# Course: EDF 6403 - Quantitative Foundations of Educational Research
# Assignment 3: Stats Analysis 4: One-way ANOVA
# Author: Nguyet Hoang | hoangt@ufl.edu
# Load library
library(tidyverse)
## ── Attaching core tidyverse packages ──────────────────────── tidyverse 2.0.0 ──
## ✔ dplyr 1.2.0 ✔ readr 2.1.6
## ✔ forcats 1.0.1 ✔ stringr 1.6.0
## ✔ ggplot2 4.0.2 ✔ tibble 3.3.1
## ✔ lubridate 1.9.5 ✔ tidyr 1.3.2
## ✔ purrr 1.2.1
## ── Conflicts ────────────────────────────────────────── tidyverse_conflicts() ──
## ✖ dplyr::filter() masks stats::filter()

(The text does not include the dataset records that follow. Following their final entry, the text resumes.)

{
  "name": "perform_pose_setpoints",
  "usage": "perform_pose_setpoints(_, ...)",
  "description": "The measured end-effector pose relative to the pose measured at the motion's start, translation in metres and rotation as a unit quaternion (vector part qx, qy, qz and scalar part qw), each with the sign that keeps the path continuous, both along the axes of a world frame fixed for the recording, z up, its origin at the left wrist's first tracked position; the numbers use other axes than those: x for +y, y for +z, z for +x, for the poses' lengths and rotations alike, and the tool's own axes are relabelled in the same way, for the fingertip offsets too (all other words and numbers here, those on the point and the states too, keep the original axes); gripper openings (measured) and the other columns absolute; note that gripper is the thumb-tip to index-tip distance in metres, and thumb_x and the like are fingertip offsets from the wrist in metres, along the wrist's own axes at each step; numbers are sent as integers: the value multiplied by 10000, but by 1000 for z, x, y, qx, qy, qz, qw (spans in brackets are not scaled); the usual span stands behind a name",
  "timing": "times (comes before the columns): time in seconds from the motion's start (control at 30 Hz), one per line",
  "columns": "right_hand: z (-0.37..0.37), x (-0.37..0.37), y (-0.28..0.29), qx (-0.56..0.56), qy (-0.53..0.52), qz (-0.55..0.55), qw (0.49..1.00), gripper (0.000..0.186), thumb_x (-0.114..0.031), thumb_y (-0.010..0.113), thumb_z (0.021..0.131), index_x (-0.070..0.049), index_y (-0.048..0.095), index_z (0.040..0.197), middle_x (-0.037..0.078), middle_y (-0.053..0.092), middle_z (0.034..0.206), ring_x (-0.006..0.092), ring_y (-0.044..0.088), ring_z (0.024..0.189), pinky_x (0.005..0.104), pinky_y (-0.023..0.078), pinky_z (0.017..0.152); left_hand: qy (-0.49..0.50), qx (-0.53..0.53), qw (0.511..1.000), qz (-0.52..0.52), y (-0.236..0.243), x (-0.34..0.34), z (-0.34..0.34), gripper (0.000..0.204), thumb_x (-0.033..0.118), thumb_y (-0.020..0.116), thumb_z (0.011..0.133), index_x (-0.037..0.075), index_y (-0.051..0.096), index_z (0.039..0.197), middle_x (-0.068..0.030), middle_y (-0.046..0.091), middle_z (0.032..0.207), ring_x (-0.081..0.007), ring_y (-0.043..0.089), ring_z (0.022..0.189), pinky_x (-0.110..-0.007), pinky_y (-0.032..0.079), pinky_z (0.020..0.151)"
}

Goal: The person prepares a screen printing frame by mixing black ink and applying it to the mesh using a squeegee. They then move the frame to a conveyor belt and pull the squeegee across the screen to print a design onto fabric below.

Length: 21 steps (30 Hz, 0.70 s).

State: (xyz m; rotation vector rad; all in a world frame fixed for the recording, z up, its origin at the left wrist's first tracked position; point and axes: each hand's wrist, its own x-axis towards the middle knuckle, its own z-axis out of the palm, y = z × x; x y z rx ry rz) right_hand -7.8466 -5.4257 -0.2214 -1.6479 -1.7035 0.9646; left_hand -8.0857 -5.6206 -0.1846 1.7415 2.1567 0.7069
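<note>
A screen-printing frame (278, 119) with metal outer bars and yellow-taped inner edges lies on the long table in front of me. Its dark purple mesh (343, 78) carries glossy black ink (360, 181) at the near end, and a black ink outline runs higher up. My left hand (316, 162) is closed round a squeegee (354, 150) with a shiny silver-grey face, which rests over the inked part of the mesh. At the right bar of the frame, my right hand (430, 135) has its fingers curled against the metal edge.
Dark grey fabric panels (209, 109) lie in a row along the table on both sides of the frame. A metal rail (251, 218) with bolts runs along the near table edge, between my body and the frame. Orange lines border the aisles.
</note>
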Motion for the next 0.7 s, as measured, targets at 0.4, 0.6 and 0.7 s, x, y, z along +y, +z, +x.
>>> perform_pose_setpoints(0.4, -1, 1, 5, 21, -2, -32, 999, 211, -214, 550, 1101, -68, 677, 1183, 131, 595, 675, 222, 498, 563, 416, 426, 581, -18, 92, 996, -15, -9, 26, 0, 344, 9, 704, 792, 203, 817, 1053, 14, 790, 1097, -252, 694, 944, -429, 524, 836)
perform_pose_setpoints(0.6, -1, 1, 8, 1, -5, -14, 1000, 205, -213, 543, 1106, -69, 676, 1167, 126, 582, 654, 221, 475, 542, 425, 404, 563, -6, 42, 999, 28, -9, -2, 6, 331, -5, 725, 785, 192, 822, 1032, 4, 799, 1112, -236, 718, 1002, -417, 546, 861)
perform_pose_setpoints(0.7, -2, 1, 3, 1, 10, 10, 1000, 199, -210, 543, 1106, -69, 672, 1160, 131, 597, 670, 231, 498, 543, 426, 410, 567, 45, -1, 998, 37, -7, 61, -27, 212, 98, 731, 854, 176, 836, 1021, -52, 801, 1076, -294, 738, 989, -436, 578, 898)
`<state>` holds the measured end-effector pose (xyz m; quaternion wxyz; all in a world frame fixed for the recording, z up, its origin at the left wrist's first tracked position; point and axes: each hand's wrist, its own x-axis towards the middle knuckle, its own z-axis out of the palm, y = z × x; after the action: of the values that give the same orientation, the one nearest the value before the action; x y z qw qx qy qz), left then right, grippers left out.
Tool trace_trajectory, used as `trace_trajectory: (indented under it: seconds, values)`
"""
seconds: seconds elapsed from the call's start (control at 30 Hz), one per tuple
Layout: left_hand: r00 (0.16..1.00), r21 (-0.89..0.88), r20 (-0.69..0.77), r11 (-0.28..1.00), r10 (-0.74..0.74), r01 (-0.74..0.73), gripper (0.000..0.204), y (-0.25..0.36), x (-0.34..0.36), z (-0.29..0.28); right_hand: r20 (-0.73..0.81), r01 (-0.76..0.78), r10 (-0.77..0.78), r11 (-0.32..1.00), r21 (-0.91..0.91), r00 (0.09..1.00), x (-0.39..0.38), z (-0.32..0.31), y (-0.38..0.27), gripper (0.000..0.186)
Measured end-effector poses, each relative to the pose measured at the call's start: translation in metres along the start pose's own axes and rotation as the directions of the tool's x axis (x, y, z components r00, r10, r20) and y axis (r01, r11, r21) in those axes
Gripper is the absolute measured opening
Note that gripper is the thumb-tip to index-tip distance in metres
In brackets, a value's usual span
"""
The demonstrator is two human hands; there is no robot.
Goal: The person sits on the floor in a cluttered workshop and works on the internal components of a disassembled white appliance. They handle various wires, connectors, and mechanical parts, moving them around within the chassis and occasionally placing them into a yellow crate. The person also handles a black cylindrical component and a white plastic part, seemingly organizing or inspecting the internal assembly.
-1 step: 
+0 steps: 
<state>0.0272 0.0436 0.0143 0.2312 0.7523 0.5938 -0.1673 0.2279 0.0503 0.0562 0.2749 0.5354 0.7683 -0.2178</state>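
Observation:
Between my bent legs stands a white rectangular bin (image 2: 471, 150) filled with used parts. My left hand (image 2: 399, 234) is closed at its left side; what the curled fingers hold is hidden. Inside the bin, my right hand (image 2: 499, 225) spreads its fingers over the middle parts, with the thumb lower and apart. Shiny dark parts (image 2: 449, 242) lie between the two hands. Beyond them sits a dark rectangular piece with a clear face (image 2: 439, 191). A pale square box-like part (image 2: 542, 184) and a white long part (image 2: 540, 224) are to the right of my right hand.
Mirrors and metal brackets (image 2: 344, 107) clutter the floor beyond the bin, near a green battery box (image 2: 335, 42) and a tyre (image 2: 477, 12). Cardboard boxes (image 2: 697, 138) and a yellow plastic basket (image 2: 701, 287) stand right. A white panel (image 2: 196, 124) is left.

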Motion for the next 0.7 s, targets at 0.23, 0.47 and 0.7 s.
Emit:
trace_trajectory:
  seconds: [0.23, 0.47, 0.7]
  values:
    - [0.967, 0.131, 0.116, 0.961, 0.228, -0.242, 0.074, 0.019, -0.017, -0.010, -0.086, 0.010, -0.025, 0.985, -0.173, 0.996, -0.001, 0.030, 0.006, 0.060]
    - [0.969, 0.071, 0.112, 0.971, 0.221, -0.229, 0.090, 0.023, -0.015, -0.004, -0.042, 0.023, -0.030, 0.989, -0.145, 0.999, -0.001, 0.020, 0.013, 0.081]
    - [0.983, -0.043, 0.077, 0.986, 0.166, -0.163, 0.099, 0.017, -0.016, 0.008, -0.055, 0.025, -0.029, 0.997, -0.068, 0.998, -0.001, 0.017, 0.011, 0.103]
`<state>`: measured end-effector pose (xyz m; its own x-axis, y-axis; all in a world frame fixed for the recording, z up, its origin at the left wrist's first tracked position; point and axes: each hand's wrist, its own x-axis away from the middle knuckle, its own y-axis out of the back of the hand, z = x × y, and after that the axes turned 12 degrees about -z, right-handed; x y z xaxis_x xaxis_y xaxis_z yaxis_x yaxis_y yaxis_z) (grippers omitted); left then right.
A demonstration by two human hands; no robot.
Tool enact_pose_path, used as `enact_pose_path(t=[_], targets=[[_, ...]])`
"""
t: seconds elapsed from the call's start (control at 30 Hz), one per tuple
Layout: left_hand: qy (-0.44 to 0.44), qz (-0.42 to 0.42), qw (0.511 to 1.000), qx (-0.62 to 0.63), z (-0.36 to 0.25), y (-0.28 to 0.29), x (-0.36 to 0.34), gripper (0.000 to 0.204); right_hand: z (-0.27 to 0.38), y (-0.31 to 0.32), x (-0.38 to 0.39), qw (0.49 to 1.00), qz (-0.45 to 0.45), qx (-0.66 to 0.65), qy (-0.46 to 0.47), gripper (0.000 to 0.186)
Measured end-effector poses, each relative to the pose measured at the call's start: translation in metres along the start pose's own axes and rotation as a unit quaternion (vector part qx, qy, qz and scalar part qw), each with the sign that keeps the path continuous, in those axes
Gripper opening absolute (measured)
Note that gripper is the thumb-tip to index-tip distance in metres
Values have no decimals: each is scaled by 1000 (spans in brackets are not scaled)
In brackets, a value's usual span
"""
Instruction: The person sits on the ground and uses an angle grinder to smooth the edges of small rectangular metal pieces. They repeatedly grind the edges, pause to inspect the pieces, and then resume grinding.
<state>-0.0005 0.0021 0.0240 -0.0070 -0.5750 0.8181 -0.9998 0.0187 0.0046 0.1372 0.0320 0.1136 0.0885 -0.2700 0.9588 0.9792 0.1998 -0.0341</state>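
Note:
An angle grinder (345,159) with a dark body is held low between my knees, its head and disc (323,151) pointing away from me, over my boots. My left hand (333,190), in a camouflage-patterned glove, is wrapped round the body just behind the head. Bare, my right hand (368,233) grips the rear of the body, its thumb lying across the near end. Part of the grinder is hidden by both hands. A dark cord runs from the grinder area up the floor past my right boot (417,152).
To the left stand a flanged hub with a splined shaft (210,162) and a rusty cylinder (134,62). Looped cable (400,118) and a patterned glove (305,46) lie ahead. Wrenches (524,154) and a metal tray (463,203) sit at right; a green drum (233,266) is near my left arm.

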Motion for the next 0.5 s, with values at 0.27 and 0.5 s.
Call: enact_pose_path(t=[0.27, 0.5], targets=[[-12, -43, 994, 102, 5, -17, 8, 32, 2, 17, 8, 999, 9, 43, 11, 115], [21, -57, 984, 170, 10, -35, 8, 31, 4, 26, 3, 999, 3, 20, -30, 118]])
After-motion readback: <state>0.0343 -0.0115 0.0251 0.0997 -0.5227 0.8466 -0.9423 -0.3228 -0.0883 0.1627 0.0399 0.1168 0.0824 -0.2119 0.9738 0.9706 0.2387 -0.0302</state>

## ✖ dplyr::lag() masks stats::lag()
## ℹ Use the conflicted package (<http://conflicted.r-lib.org/>) to force all conflicts to become errors
library(haven)
library(conflicted)
conflict_prefer("filter", "dplyr")
## [conflicted] Will prefer dplyr::filter over any other package.
library(scales)
library(psych)
library(car)
## Loading required package: carData
library(effectsize)
library(emmeans)
## Welcome to emmeans.
## Caution: You lose important information if you filter this package's results.
## See '? untidy'
library(nortest)
# Read the data
SA4_reading <- read_sav("SA4_reading_experiment.sav")
view(SA4_reading)
attr(SA4_reading$Treat_group, "labels")
## Balanced Literacy Phonics
## 1 2
## Whole-language Steven's Magical Reading Method
## 3 4
# Descriptive statistics for the three groups
describeBy(SA4_reading$Reading, SA4_reading$Treat_group)
##
## Descriptive statistics by group
## group: 1
## vars n mean sd median trimmed mad min max range skew kurtosis se
## X1 1 25 62.7 10.52 62.82 62.15 13.44 46.78 87.62 40.84 0.35 -0.57 2.1
## ------------------------------------------------------------
## group: 2
## vars n mean sd median trimmed mad min max range skew kurtosis se
## X1 1 25 65.13 9.73 64.68 64.29 10.58 52.41 86.98 34.58 0.68 -0.42 1.95
## ------------------------------------------------------------
## group: 3
## vars n mean sd median trimmed mad min max range skew kurtosis
## X1 1 25 54.25 10.36 57.04 54.9 9.33 32.86 68.73 35.86 -0.64 -0.76
## se
## X1 2.07
## ------------------------------------------------------------
## group: 4
## vars n mean sd median trimmed mad min max range skew kurtosis se
## X1 1 30 69.48 9.07 68.18 69.2 8.14 50.68 89.7 39.02 0.23 -0.39 1.66
# Assess the assumption of homogeneity of variances.
# Use Levene’s test
levene_test_result <- leveneTest(Reading ~ factor(Treat_group), data = SA4_reading)
levene_test_result
## Levene's Test for Homogeneity of Variance (center = median)
## Df F value Pr(>F)
## group 3 0.2784 0.8409
## 101
# Assess the assumption of normality for the one-factor ANOVA
# Calculate residuals
anova_model <- aov(Reading ~ factor(Treat_group), data = SA4_reading)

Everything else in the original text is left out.